## What is needed
Everything from the top of the data below through the line with "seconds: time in" should be duplicated exactly, and nothing past it.

## Dataset extract
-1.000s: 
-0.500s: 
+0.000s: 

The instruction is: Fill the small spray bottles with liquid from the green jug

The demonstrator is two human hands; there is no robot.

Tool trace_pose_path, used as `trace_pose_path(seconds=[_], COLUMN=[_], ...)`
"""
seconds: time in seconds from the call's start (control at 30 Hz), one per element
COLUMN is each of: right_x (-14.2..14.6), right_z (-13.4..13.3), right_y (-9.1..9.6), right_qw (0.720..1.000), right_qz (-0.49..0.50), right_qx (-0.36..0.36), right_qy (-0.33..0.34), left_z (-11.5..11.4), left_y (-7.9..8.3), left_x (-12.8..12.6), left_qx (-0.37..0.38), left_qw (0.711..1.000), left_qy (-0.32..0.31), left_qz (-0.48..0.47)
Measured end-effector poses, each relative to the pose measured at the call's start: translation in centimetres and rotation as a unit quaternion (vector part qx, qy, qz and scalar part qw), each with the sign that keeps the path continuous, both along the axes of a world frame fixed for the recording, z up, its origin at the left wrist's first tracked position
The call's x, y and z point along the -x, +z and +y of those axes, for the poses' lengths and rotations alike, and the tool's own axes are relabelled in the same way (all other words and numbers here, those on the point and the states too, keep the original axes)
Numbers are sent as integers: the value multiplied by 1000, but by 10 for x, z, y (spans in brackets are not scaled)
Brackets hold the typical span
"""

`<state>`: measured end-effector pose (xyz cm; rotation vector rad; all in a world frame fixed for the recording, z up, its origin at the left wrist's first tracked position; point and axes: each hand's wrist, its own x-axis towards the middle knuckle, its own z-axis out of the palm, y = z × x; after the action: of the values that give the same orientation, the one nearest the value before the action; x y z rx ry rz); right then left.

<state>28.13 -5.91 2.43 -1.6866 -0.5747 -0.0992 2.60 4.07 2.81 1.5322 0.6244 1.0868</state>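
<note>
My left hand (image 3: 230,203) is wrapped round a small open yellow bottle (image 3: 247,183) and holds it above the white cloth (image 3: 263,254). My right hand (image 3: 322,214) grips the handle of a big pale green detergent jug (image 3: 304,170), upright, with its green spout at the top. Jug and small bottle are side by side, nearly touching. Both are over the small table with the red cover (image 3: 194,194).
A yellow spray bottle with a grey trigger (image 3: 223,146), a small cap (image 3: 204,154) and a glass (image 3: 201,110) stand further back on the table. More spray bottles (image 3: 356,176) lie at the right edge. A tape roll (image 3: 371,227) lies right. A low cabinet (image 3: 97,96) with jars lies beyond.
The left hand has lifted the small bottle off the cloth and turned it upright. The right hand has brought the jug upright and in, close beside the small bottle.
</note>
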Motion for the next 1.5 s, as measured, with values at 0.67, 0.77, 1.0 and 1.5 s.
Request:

## Response area
-1.000s: 
-0.500s: 
+0.000s: 

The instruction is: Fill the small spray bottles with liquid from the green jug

The demonstrator is two human hands; there is no robot.

Tool trace_pose_path, used as `trace_pose_path(seconds=[_], COLUMN=[_], ...)`
"""
seconds: time in seconds from the call's start (control at 30 Hz), one per element

Work on this exercise is finished.